Grounded Adaptation for Zero-shot Executable Semantic Parsing
This addresses the challenge of zero-shot adaptation for semantic parsing, enabling parsers to work in new domains without costly data annotation, though it is incremental as it builds on existing parser frameworks.
The paper tackles the problem of adapting semantic parsers to new environments like database schemas without labeled data, proposing GAZP which synthesizes and verifies examples to improve accuracy, achieving gains in logical form and execution accuracy on tasks like Spider, Sparc, and CoSQL.

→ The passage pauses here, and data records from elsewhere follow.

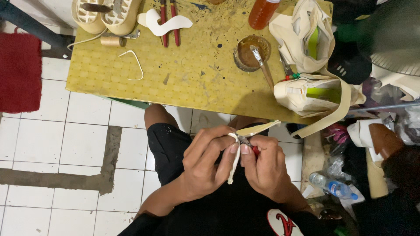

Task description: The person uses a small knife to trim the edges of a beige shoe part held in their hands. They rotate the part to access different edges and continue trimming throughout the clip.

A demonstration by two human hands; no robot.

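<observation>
While both hands pinch it, cream strip (235, 164) hangs between left hand (205, 164) and right hand (264, 168).

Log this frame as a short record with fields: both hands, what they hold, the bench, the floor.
left hand: left hand pinches a cream strip
right hand: right hand holds a red-handled tool against the strip
bench: yellow table with a glue pot, brush, red-handled pliers, cream shoe uppers
floor: white tiles

Matt cream leather strip (234, 164), stained yellow textured tabletop (183, 74), glossy white floor tiles (83, 144).
</observation>
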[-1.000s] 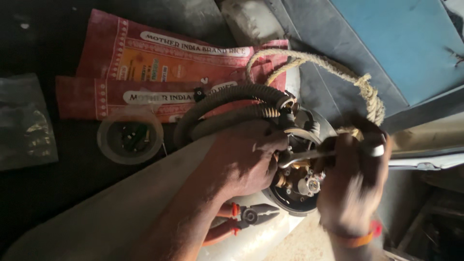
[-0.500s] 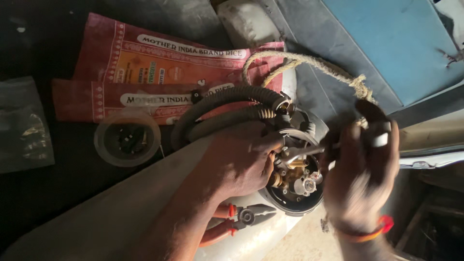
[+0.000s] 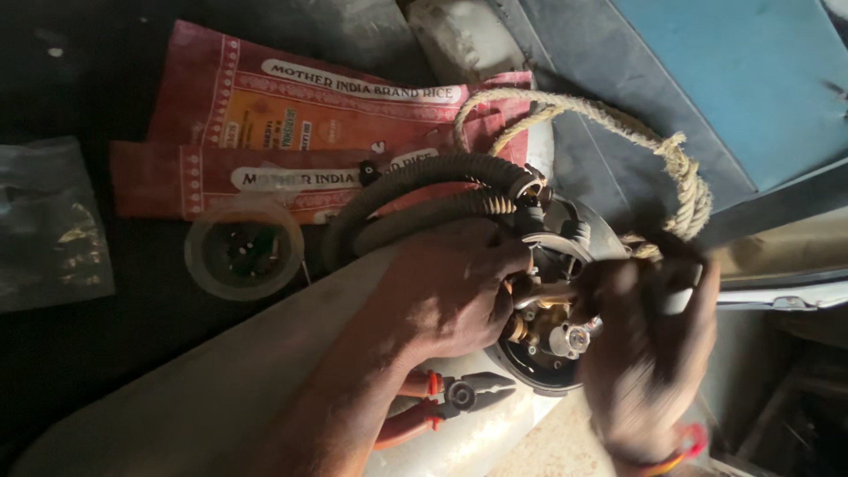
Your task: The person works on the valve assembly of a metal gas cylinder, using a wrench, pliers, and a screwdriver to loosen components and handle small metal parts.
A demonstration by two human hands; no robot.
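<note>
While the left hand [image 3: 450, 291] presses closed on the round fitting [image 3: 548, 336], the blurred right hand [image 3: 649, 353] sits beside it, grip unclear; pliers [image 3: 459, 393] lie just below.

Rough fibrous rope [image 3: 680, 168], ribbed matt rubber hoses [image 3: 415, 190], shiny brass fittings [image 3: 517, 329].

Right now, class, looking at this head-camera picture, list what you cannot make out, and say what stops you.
- Right hand: motion-blurred; its grip and what it holds are unclear.
- Left hand fingers: they cover part of the round metal fitting.
- Pliers: handles hidden under the left forearm.
- Clear plastic bag: in shadow, cut by the left edge; contents unreadable.
</note>
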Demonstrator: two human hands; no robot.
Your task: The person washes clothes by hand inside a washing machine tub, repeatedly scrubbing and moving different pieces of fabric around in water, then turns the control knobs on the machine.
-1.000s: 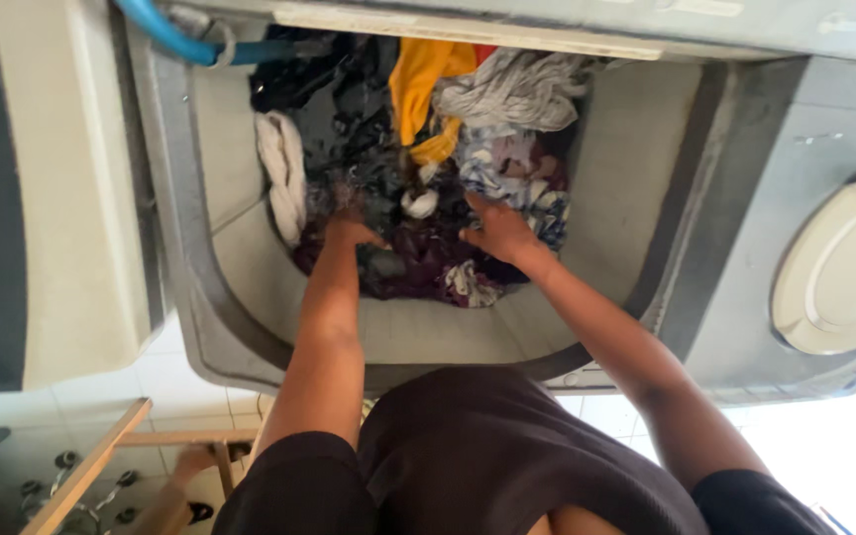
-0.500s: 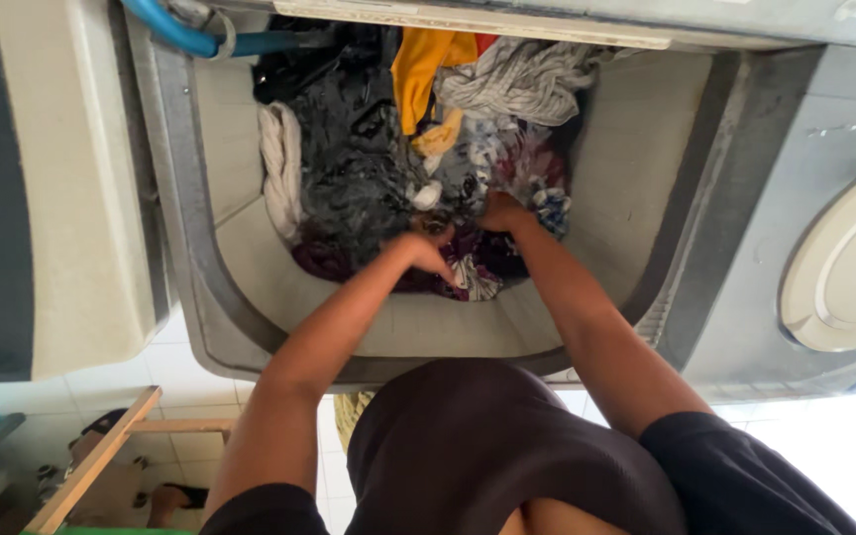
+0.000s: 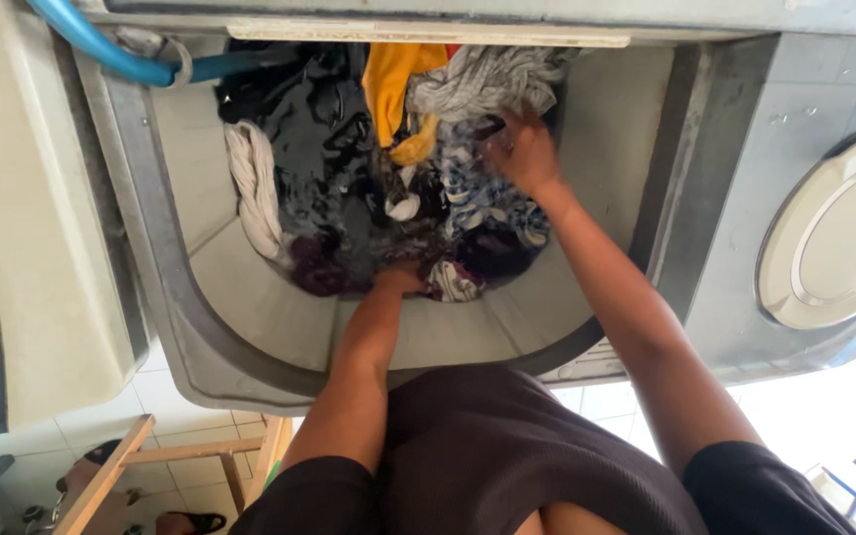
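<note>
The fingers of the right hand (image 3: 522, 151) curl down onto the wet laundry (image 3: 388, 198), gripping at a blue-and-white patterned cloth (image 3: 478, 193) just below a grey-and-white twisted garment (image 3: 487, 79); the view is too blurred to tell how firmly they clench. The left hand (image 3: 398, 280) is pushed into the near edge of the pile, its fingers buried among dark maroon clothes (image 3: 324, 272), so whether they are clenched or loose cannot be told. Both forearms reach forward from the person's dark shirt (image 3: 487, 456).

The pile lies in the washing machine tub (image 3: 250, 337), heaped against its far side. A yellow garment (image 3: 393, 94) sits near the top between black clothing (image 3: 299, 129) and the grey piece. A white twisted cloth (image 3: 255, 188) hangs along the left of the heap. A blue hose (image 3: 101, 45) bends in over the tub's far left corner. To the right, a round white lid (image 3: 839, 238) sits in the machine's top panel. A wooden frame (image 3: 111, 476) stands on the tiled floor (image 3: 190, 406) below.
</note>
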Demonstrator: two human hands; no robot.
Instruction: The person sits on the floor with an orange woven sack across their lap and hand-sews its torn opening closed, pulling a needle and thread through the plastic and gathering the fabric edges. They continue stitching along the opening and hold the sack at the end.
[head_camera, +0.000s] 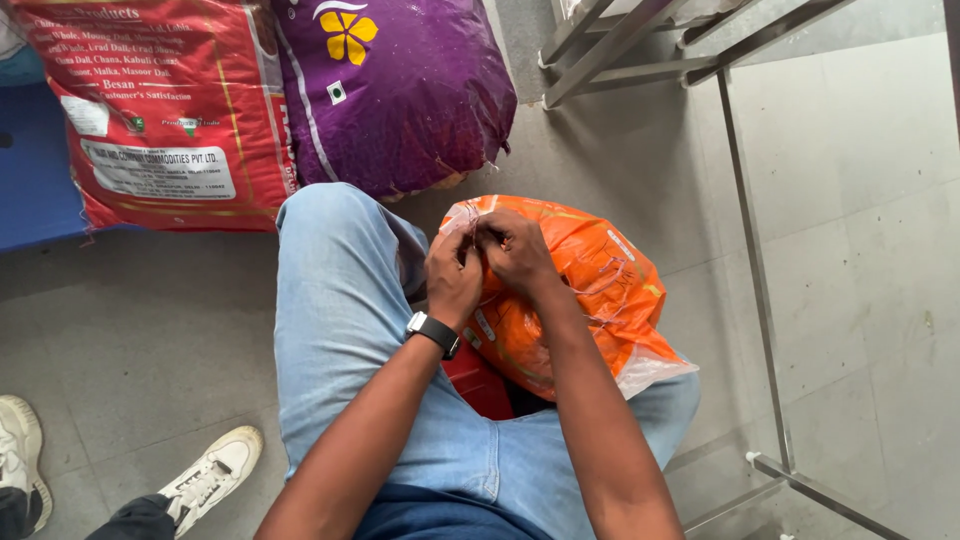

We propose Grounded Adaptation for Zero-shot Executable Semantic Parsing (GAZP) to adapt an existing semantic parser to new environments (e.g. new database schemas). GAZP combines a forward semantic parser with a backward utterance generator to synthesize data (e.g. utterances and SQL queries) in the new environment, then selects cycle-consistent examples to adapt the parser. Unlike data-augmentation, which typically synthesizes unverified examples in the training environment, GAZP synthesizes examples in the new environment whose input-output consistency are verified. On the Spider, Sparc, and CoSQL zero-shot semantic parsing tasks, GAZP improves logical form and execution accuracy of the baseline parser. Our analyses show that GAZP outperforms data-augmentation in the training environment, performance increases with the amount of GAZP-synthesized data, and cycle-consistency is central to successful adaptation.